ST 339/93 is reasonable and fair in the circumstances and
accordingly should be upheld.
The Court therefore upholds the recommendation, rejects the appeal
and so decides.
Division: Ms Owens Mr McHenry Mr Walsh
Text of Document__________________________________________________________________
CD9438 APPEAL DECISION NO. AD3494
INDUSTRIAL RELATIONS ACTS, 1946 TO 1990
SECTION 13(9), INDUSTRIAL RELATIONS ACT, 1969
PARTIES:
CAHILL MAY ROBERTS
AND
SERVICES INDUSTRIAL PROFESSIONAL TECHNICAL UNION
SUBJECT:
1. Appeal by the Union against Rights Commissioner's
Recommendation No. ST 339/93.
BACKGROUND:
2. The worker concerned commenced employment with the Company as
a casual worker on the 15th August 1988. He has worked on a
regular basis since 1990 on either a full or part-week basis
covering long-term illnesses and holidays. The Union claims
that the worker should have been a permanent pensionable
employee and because of his stated position (casual worker)

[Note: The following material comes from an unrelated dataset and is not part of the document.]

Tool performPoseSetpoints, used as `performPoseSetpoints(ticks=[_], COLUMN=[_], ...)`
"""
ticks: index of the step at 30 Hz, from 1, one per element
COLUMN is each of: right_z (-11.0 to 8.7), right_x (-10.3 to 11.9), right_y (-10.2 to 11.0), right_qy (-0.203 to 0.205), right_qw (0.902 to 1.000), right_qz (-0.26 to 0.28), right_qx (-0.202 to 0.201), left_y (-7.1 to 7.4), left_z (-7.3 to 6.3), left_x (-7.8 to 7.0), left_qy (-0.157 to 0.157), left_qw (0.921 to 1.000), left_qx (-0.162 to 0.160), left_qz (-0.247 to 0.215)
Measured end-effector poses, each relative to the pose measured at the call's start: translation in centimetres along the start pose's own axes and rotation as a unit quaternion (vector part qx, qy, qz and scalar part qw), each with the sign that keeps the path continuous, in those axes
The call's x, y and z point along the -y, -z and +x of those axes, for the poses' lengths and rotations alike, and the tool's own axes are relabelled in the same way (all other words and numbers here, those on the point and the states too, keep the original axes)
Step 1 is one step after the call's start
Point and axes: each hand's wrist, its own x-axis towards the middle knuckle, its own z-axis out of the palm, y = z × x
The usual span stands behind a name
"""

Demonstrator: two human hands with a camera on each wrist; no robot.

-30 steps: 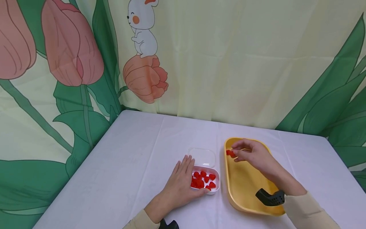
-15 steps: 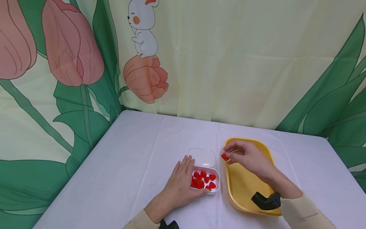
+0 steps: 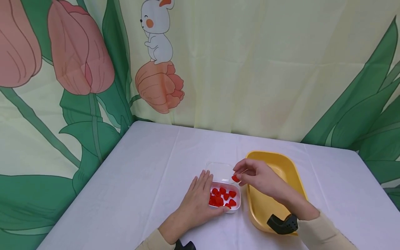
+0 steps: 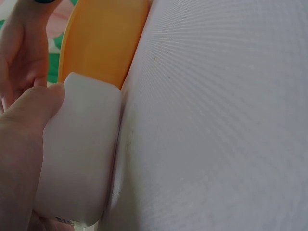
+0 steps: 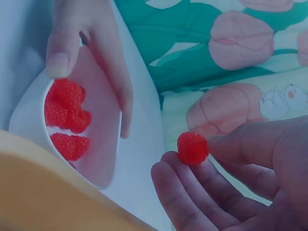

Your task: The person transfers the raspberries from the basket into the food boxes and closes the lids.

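My right hand point(image 3: 240, 176) pinches a small red berry point(image 3: 235, 178) between thumb and fingertips. It hovers just above the far right corner of a white box point(image 3: 238, 203) that holds several red berries point(image 3: 222, 197). The right wrist view shows that berry point(image 5: 192, 148) in my fingertips, beside the box point(image 5: 103, 125). My left hand point(image 3: 203, 194) holds the box's near left corner, fingers along its left side and thumb curled round the near wall. In the left wrist view the thumb point(image 4: 29, 110) presses on the box point(image 4: 82, 159).
A yellow tray point(image 3: 281, 163) lies right of the box, under my right forearm. The box's clear lid point(image 3: 220, 171) lies open behind it. A white cloth point(image 3: 150, 166) covers the table, and a tulip-print curtain point(image 3: 218, 69) hangs behind.
My right hand has carried the berry leftward out of the yellow tray to just above the white box. The left hand has stayed on the box.
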Motion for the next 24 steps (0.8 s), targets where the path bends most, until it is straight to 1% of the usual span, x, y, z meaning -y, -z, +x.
performPoseSetpoints(ticks=[7, 14, 19, 24], right_z=[0.2, 0.4, 0.5, 0.6], right_x=[0.2, 0.2, 0.2, 0.3], right_y=[-1.0, -2.0, -2.4, -2.7], right_qy=[0.009, 0.019, 0.019, 0.003], right_qw=[0.9995, 0.9975, 0.9971, 0.9971], right_qz=[-0.026, -0.065, -0.07, -0.069], right_qx=[0.012, 0.02, 0.024, 0.03], left_y=[0.0, 0.1, 0.1, 0.0], left_z=[0.0, -0.1, 0.0, 0.0], left_x=[0.0, 0.0, 0.1, 0.2], left_qy=[0.005, 0.003, -0.002, -0.006], left_qw=[1.0, 1.0, 1.0, 1.0], left_qx=[0.005, 0.005, 0.003, 0.003], left_qz=[-0.001, 0.007, 0.002, 0.003])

he has been denied certain benefits. Management rejected the
claim. The dispute was referred to a Rights Commissioner for
investigation and recommendation. On the 8th December 1993,
the Rights Commissioner issued his recommendation as
follows:-
" (a) I recommend that his claim for Christmas Bonus in
1989 fails as he was only a casual part time worker
at the relevant time.
(b) I will give him the benefit of the doubt in
relation to six of the days he alleges he was out
sick and I recommend he is paid for these.
(c) I recommend that his claim for the 5 days injury
leave fails until he substantiates the claim by the
production of the Document he claims is in the
possession of the Social Welfare Department.
(d) I recommend that his claim for eleven days lost
work fails as given his status no reasonable basis
exists for concession of the claim.
(e) I recommend that the Company pays him an additional
three days pay at foot of the failure to allow him
to maximise his Social Welfare Benefit.
(f) I recommend that the Company favourably considers
him for the next permanent pensionable post and
that in the interim he gets first call on all hours
available."
On the 19th January, 1994, the Union appealed the
recommendation to the Labour Court under Section 13(9) of the
Industrial Relations Act, 1969. The Court heard the appeal
in Limerick on the 26th April, 1994.
UNION'S ARGUMENTS:
3. 1. Since March, 1989 the employee concerned has worked on a
continuous basis. Although he did not work for a full
week through the year he worked some days every week.
The worker was given a document in October, 1991,
outlining his conditions of employment and outlining his
entitlements to sick leave, pension scheme etc. This
document applied to permanent pensionable employees in
the Company (details supplied to the Court).
2. The Union has endeavoured to establish the worker's
permanent status on numerous occasions without success.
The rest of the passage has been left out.